The biggest implication from Saturday’s defeat to the Flyers is that the Senators blew a shot at avoiding high-powered Pittsburgh, widely considered to be the class of the East.
The Senators needed only one point Saturday to accomplish that, but couldn’t get it done.
Despite the fact Ottawa carried the play for long portions of the night, they couldn’t finish off the Flyers, a team that had nothing to play for other than pride.
Jakub Voracek broke the 1-1 tie, beating Senators goaltender Craig Anderson with 9:58 remaining. While the Senators pushed and pushed in the final five minutes, they couldn’t beat Flyers goaltender Steve Mason to tie the game.
The Senators ended up outshooting the Flyers 44-25, but coach Paul MacLean stressed the negatives.
“It’s the third time we’ve lost at home in our last three games,” he said. “There are some positives there, but the shots flattered us a little bit, but we flat out didn’t play hard enough to win the game.”
Considering the importance of Sunday’s game, it will be intriguing to see whether MacLean opts to play his best lineup or rest key players against the Bruins.
“We’re going to play the best team we can, that gives us the best chance to win the game,” he said.
Defenceman Erik Karlsson, who once again led the team with 27:46 in ice time in his second game back from Achilles surgery and had seven shots on goal, did his best to find a bright light from the defeat.
“We put a lot of pucks on the net, we got some good quality chances,” Karlsson. “Their goalie stood on his head, made some huge stops and we just couldn’t figure out how to get the puck in the net.”
Karlsson suggested the most important thing the Senators need to establish Sunday is “about getting the feeling back in the dressing room of playing good hockey”, regardless of the result.
Anderson says scoring one goal every night isn’t enough.

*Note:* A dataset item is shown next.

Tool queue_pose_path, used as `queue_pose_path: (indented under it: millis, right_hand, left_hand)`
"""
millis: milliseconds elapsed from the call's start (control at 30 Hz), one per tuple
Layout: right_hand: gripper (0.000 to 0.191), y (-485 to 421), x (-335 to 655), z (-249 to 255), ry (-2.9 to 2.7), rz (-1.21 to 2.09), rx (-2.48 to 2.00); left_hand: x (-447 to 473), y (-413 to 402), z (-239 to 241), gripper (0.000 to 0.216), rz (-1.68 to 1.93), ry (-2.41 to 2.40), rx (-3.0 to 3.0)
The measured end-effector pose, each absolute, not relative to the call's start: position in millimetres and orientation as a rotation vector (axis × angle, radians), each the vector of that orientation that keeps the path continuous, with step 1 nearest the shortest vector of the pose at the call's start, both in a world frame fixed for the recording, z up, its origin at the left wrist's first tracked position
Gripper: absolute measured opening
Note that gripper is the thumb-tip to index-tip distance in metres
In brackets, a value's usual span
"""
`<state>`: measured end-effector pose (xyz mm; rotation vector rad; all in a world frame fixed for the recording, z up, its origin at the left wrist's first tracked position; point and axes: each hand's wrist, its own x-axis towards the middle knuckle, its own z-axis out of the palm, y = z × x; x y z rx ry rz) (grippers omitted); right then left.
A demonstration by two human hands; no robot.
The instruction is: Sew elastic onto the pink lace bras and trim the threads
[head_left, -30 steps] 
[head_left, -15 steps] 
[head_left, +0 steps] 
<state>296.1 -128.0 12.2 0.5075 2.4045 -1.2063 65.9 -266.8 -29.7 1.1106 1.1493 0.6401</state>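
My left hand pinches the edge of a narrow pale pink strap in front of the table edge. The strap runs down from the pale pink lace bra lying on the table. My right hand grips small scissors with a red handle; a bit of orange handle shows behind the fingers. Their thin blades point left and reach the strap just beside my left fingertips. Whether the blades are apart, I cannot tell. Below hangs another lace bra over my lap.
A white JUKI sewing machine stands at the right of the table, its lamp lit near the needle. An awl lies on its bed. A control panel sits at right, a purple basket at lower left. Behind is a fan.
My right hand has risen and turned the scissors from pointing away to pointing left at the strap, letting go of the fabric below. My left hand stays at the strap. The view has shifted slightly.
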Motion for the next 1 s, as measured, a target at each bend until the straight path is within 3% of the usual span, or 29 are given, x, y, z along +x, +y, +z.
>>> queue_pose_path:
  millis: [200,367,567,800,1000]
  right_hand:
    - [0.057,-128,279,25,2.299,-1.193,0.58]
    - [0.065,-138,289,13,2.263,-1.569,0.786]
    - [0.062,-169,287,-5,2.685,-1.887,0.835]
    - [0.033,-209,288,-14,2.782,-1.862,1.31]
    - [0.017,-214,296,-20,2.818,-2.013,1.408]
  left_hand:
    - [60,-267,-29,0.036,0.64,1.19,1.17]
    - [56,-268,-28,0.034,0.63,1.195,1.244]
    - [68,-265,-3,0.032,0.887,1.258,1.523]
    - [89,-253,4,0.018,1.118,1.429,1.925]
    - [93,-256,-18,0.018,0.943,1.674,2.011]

“We have to have a winning atmosphere and in order to do that, we’re going to need to score more than one goal,” he said. “Right now, that’s kind of the way it’s going. We’re generating a lot of chances, but we’re just not able to bury them in the back of the net and hopefully that’s going to turn for us.”

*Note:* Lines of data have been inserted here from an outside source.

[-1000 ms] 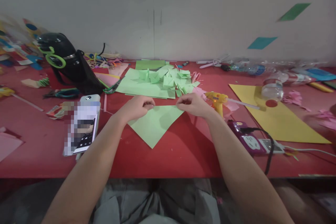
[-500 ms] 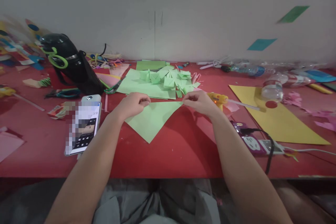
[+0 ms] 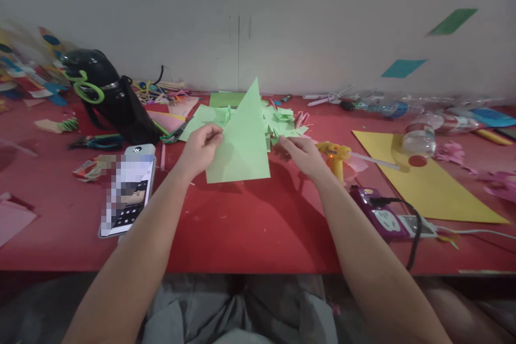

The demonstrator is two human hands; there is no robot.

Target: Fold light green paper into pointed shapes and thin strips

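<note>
A light green sheet of paper (image 3: 244, 145) is raised above the red table, one corner pointing up and a straight edge at the bottom. My left hand (image 3: 201, 145) pinches its left side between thumb and fingers. To the right of the sheet, my right hand (image 3: 299, 153) is apart from it, with fingers loosely spread and nothing in them. Behind the sheet lies a pile of folded green paper pieces (image 3: 282, 118), partly hidden by it.
Right of my right hand stands a yellow glue gun (image 3: 335, 156). A purple power strip (image 3: 381, 215), yellow paper (image 3: 435, 193) and a plastic bottle (image 3: 419, 142) lie further right. On the left are a phone (image 3: 135, 188), pliers (image 3: 97, 142) and a black bottle case (image 3: 116, 102).
The green paper has been lifted and turned, so its point now faces up instead of down. My right hand has let go of its corner; my left hand still holds it.
</note>
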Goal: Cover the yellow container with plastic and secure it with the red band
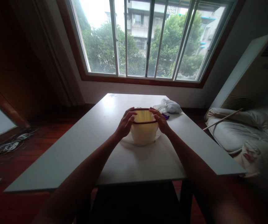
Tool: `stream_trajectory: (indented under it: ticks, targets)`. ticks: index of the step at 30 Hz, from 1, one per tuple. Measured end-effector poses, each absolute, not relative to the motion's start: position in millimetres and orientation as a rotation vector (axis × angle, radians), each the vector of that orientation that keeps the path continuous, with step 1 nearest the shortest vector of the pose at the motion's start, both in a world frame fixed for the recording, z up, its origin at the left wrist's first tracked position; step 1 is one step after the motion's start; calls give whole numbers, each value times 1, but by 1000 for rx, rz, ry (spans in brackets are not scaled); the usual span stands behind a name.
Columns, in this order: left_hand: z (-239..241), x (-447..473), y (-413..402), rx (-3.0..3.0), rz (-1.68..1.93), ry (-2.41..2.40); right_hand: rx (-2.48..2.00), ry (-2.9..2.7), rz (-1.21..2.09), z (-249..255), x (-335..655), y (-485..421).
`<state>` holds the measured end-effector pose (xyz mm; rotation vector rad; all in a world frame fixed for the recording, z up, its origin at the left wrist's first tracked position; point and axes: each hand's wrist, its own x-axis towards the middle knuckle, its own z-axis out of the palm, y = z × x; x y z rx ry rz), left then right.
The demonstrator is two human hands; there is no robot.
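A pale yellow bin (144, 133) with a dark brown rim stands upright on the white table, its open top tilted into view. My left hand (126, 122) holds the left side of the rim, fingers curled over the edge and thumb inward. On the opposite side, my right hand (160, 120) grips the rim in much the same way. Thin whitish, see-through material, which looks like plastic film, spreads around the bin's lower part. Just beyond my right hand lies a small purple thing (165, 116), partly hidden.
A white plastic bag (168, 106) lies at the table's far right. The white table (78, 149) has sharp front corners. To the right are folded padded bedding (236, 127) with a stick (222, 119) on it, and a tall cabinet-like unit (243, 74). Cables (12, 144) lie on the floor at left.
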<state>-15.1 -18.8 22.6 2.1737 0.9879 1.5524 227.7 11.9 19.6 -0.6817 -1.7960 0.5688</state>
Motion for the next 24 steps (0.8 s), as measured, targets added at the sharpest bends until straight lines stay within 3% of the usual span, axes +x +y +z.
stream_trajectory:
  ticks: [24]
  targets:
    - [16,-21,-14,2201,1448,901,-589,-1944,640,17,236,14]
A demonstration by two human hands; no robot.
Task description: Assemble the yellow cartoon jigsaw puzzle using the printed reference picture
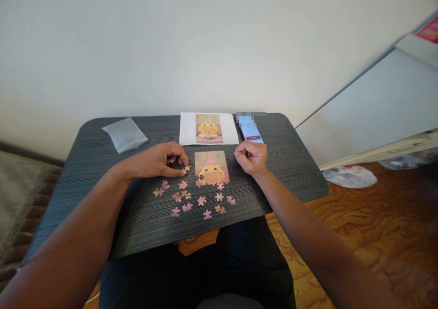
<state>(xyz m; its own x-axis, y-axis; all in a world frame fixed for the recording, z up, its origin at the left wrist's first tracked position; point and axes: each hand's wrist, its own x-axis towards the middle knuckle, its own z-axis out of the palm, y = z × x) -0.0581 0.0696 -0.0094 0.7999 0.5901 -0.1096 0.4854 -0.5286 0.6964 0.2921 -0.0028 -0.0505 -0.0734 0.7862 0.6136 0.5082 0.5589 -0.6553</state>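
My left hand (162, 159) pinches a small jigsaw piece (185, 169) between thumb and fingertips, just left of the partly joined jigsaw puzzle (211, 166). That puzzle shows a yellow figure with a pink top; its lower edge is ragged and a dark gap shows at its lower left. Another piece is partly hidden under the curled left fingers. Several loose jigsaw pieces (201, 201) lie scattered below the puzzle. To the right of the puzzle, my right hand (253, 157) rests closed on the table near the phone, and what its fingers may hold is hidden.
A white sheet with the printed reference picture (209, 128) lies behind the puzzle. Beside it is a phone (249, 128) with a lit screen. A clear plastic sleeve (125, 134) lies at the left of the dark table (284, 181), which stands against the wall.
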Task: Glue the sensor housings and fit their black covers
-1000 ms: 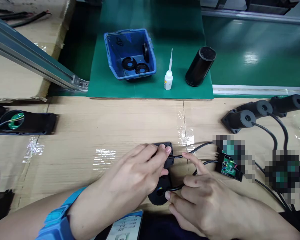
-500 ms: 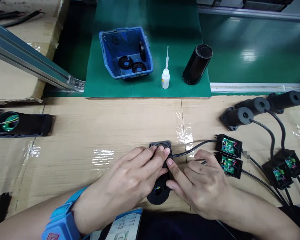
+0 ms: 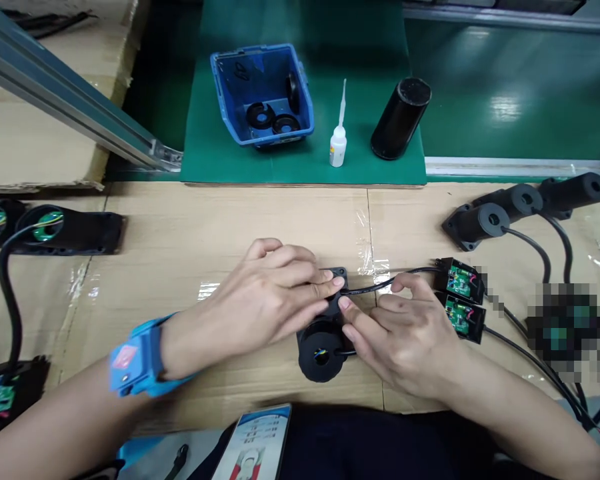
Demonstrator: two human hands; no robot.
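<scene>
Two black round housings with square flanged bases stand in front of me. The nearer housing [image 3: 321, 360] shows a centre hole with coloured wires inside. My left hand [image 3: 280, 290] lies over the farther housing [image 3: 339, 274], its fingers together and pressing on the top, hiding most of it. From the right, my right hand [image 3: 405, 333] holds the same housing's edge with index finger and thumb, little finger raised. A black cable [image 3: 370, 289] leaves this housing toward a small black box with a green circuit board [image 3: 463, 280]. A second such box [image 3: 464, 316] lies beside it.
Behind are a blue bin [image 3: 263, 93] with black rings, a white dropper bottle [image 3: 338, 145] and a black cylinder [image 3: 401, 120]. Cabled housings [image 3: 484, 222] stand at right; open housings [image 3: 75, 230] lie at left. A metal post [image 3: 80, 93] slants across the upper left.
My left hand has flattened and its wrist has swung outward, uncovering more of the nearer housing. My right hand keeps its hold. The whole view has shifted slightly.
</scene>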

Milan Michalek was among those who came close.
Following a pretty set up from Erik Karlsson with five minutes remaining, Mason made a great stop. Early in the third period, he hit the post. Karlsson also hit the post in the first period.
Kyle Turris tied the game 4:35 into the second period. It was a much needed goal for Turris, his first point in four games. The assist from Phillips was also the 200th of his career.
Jason Akeson opened the scoring for the Flyers at the 3:46 mark of the first period.
It was the first NHL game – in fact, the first NHL shot – for Akeson, who grew up in Orleans and dreamed of big-league stardom while attending games at Scotiabank Place as a child.
After a loose puck jumped over Karlsson’s stick, Akeson delivered, beating Anderson with a shot off the post.
CHEERS: Steve Mason, Flyers. At least Philadelphia got great goaltending in its final game of the year. Mason stopped 43 shots, outstanding as the Seantors pressed in the final minutes.
JEERS: Milan Michalek, Senators: He needs to bury his chances. Mason stoned him with 5:20 left and early in the period, Michalek hit the post from in close.
WHY THEY LOST: Mason. And more Mason.
NORDIQUES NATION MAKES NOISE: The group of passionate fans pushing for the NHL to return to Quebec were out in full force at Scotiabank Place, chanting together at well-orchestrated times, hoping to be heard by NHL commissioner Gary Bettman.